• **EXERCISE BRIEF**: Your response should contain only the lines running from the top of the data below through the line with "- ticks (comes", both included. Pictures must be omitted.

• **EXTRACTED RECORDS**:
==========

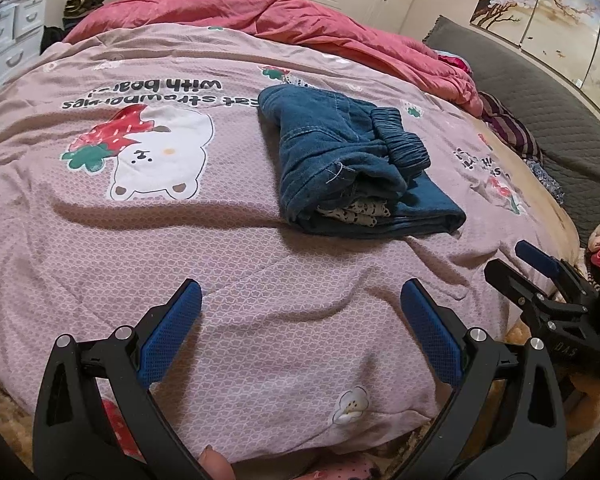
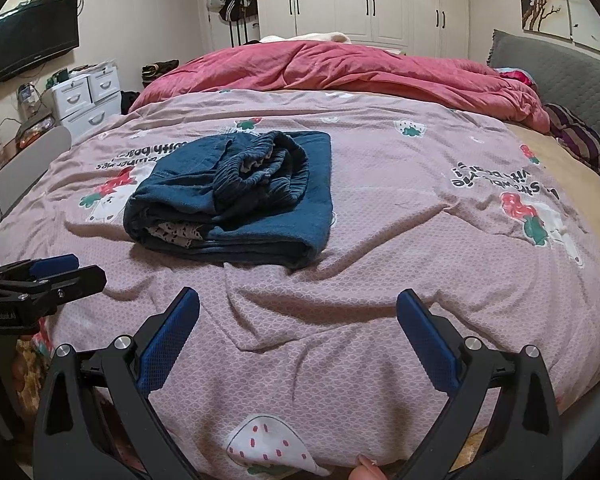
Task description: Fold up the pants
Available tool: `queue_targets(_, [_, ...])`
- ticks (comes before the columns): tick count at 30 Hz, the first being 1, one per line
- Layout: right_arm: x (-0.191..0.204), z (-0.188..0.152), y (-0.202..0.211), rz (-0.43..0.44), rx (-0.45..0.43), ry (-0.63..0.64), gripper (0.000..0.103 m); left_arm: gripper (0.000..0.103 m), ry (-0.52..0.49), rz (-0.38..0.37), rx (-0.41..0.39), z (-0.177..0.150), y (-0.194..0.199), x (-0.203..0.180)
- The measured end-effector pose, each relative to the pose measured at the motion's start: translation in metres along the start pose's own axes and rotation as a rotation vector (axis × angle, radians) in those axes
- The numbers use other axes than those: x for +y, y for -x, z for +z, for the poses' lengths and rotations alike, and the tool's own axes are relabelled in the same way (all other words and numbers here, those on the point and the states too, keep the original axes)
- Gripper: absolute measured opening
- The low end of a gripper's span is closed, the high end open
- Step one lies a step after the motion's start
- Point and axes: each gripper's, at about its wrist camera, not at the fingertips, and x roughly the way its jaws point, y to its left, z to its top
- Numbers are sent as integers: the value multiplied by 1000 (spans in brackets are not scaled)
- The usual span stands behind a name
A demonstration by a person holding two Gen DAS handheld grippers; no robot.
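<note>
— What do you get from the left wrist camera?

— My left hand-held gripper [image 1: 300, 300] is spread wide, its blue pads [image 1: 172, 332] apart with nothing between them, hovering over the near edge of the bed [image 1: 260, 280]. The pants [image 1: 352, 160] lie folded in a thick dark-blue bundle on the pink printed cover [image 1: 100, 220], toward the middle of the bed and a little to the right, well apart from my fingers. The elastic waistband [image 1: 400, 140] is bunched on top. At the right edge I see the right hand-held gripper [image 1: 520, 260] from the side, over the bed's near right edge; its fingers stand apart.

— And the right wrist camera?

— The right hand-held gripper [image 2: 298, 300] is spread just as wide, empty, above the near edge. The pants [image 2: 236, 196] sit left of centre, resting flat, touched by neither tool. A red quilt [image 2: 340, 68] is heaped along the far edge. The left hand-held gripper [image 2: 76, 270] pokes in at the left, over the bed's near left edge.
</note>
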Motion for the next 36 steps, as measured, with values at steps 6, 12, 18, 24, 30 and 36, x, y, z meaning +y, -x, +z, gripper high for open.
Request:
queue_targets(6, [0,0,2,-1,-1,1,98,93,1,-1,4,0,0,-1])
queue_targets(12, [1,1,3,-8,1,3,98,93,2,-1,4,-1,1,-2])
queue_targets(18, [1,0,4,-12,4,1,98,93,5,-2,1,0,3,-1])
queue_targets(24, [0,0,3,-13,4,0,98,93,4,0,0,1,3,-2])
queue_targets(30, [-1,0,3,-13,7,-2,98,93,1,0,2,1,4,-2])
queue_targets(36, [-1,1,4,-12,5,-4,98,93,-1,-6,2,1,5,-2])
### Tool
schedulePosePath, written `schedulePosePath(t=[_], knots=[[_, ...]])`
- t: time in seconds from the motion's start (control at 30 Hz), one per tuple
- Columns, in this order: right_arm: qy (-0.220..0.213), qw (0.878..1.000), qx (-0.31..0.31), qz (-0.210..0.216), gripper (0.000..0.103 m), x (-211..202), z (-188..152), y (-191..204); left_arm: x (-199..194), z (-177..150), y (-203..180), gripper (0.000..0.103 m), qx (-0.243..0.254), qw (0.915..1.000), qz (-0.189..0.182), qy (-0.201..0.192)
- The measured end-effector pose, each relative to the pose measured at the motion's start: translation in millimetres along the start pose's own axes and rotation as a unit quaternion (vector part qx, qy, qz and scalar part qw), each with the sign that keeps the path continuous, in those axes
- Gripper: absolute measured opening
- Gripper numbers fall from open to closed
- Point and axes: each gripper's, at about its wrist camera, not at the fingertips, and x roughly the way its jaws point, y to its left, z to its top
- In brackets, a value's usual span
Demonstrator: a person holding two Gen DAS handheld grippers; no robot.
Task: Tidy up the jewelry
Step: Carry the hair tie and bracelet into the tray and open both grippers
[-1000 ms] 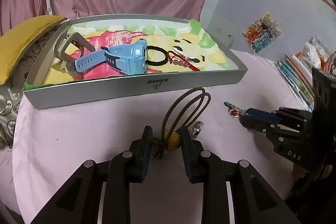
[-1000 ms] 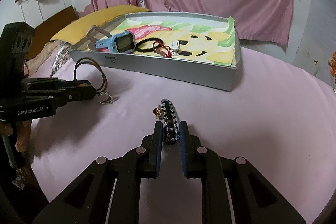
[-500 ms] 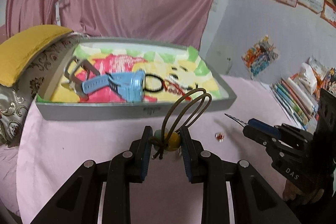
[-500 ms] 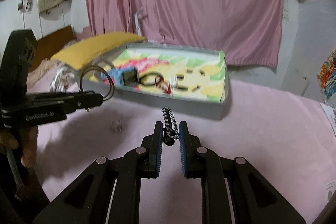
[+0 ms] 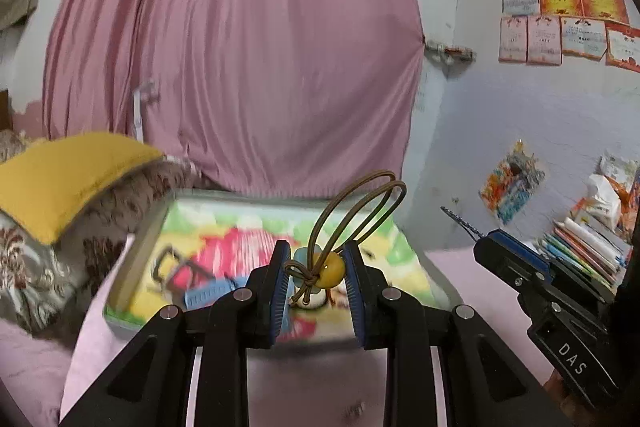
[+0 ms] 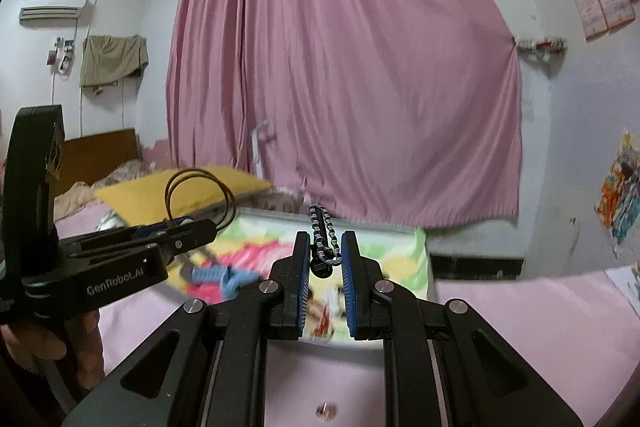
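My left gripper (image 5: 316, 269) is shut on a brown hair tie (image 5: 360, 203) with a yellow bead, held in the air above the grey tray (image 5: 132, 267). My right gripper (image 6: 325, 259) is shut on a black-and-white braided band (image 6: 320, 227), also lifted over the tray (image 6: 424, 247). A blue watch (image 5: 208, 293) and other pieces lie in the tray, blurred. The left gripper with the hair tie (image 6: 192, 187) shows at the left of the right wrist view; the right gripper (image 5: 496, 247) shows at the right of the left wrist view.
A yellow pillow (image 5: 60, 179) lies left of the tray. A pink curtain (image 5: 240, 67) hangs behind. Books (image 5: 584, 247) are stacked at the right. A small ring-like piece (image 6: 325, 409) lies on the pink tablecloth (image 6: 520, 327) below my right gripper.
Both grippers have risen from the tablecloth with their pieces and moved forward over the tray. The view now tilts up toward the curtain.
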Motion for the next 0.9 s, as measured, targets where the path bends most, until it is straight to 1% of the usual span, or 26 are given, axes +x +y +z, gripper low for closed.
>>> schedulePosePath(t=[0.1,0.17,0.33,0.43,0.63,0.83,0.9], knots=[[-0.031,0.999,-0.012,-0.011,0.013,3.0,5.0,2.0,6.1,6.1,2.5,0.025,0.003,0.9997,0.01,-0.024],[-0.042,0.999,-0.022,-0.02,0.014,8.8,7.5,4.0,10.6,9.5,5.2,0.025,0.001,0.9992,0.015,-0.037],[-0.032,0.999,-0.021,-0.026,0.013,25.3,7.2,5.7,26.3,12.4,9.9,0.025,0.001,0.9988,0.026,-0.042],[-0.011,0.999,-0.016,-0.027,0.013,39.5,3.2,4.0,38.2,11.9,11.9,0.025,-0.001,0.9991,0.031,-0.028],[0.048,0.999,0.004,-0.021,0.013,66.3,-5.9,-8.2,58.7,3.1,18.3,0.025,-0.005,0.9992,0.033,0.022],[0.12,0.992,0.036,0.009,0.014,93.9,-18.7,-20.1,73.6,-5.3,20.6,0.025,-0.002,0.9969,0.03,0.073],[0.139,0.989,0.045,0.013,0.014,100.9,-22.8,-25.0,77.5,-7.6,19.3,0.025,0.001,0.9959,0.028,0.086]])
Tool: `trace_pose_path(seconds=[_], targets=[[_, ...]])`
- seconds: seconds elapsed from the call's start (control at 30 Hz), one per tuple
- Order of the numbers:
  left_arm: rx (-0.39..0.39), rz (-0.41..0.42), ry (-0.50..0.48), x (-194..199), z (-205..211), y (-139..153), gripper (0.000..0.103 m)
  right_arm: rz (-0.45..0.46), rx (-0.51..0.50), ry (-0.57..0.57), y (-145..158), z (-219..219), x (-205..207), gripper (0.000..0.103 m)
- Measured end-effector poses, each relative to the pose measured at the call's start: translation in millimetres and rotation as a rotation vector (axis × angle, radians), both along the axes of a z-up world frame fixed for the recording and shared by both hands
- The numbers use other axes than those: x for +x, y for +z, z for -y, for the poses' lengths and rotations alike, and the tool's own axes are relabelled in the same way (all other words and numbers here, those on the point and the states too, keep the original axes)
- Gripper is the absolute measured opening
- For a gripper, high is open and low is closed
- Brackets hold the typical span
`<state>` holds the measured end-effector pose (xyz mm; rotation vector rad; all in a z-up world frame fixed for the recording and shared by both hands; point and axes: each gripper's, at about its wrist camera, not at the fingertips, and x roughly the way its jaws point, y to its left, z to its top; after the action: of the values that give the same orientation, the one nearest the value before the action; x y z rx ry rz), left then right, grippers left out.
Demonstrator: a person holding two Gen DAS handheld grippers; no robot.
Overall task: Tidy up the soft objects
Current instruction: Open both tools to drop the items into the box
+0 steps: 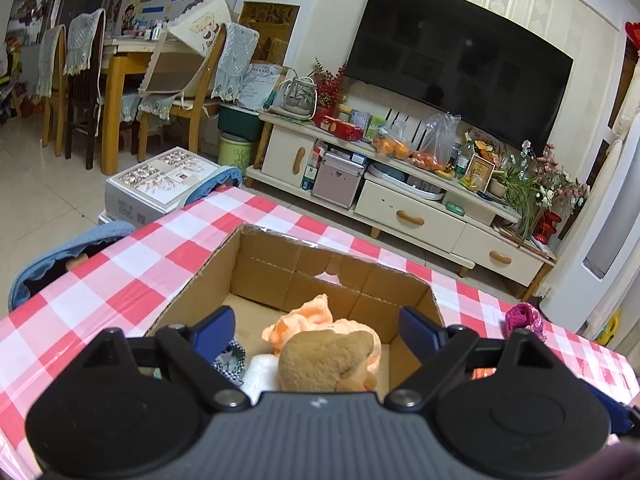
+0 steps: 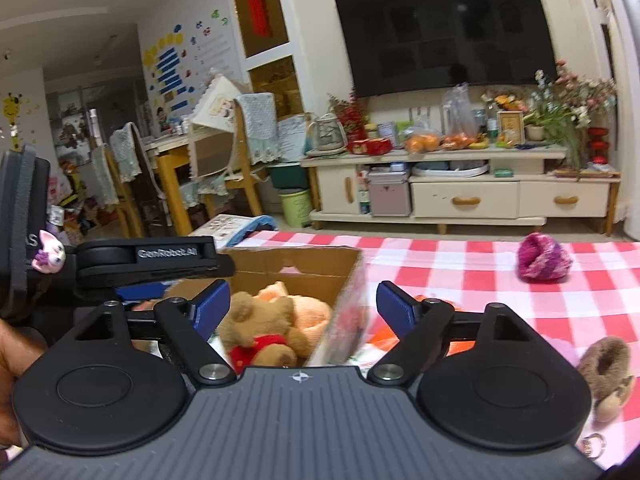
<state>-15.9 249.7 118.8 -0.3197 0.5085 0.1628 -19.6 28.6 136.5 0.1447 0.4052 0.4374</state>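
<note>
Black left gripper [image 2: 176, 258] reads "GenRobot.AI"; both jaws apart, empty, over cardboard box [image 1: 280, 258].

Cardboard box [image 1: 280, 276] on table [image 1: 120, 272]; teddy bear [image 2: 260, 332] inside, before knitted cloth [image 1: 308, 316]. Knitted ball [image 2: 544, 258] on table right of box.

Red-and-white checked tablecloth [image 1: 132, 264]; brown cardboard box [image 1: 280, 268]; tan bear [image 2: 260, 332] in red; magenta knit [image 2: 544, 258] at two o'clock.
</note>
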Motion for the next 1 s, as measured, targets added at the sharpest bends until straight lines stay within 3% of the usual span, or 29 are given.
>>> trace_pose_path(seconds=[0.23,1.0], targets=[[0.059,0.015,-0.006,-1,15,3,0.102,-0.015,-0.026,-0.06,-6,10,-3,0.103],[0.066,0.009,-0.104,4,61,1,0.102,-0.012,-0.055,-0.18,-12,48,-25,0.103]])
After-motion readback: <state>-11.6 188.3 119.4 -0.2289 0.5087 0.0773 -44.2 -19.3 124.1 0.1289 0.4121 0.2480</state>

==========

• **EXPECTED ANSWER**:
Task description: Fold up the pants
Available tool: `queue_targets(_, [_, ...])`
- ticks (comes before the columns): tick count at 30 Hz, the first being 1, one per line

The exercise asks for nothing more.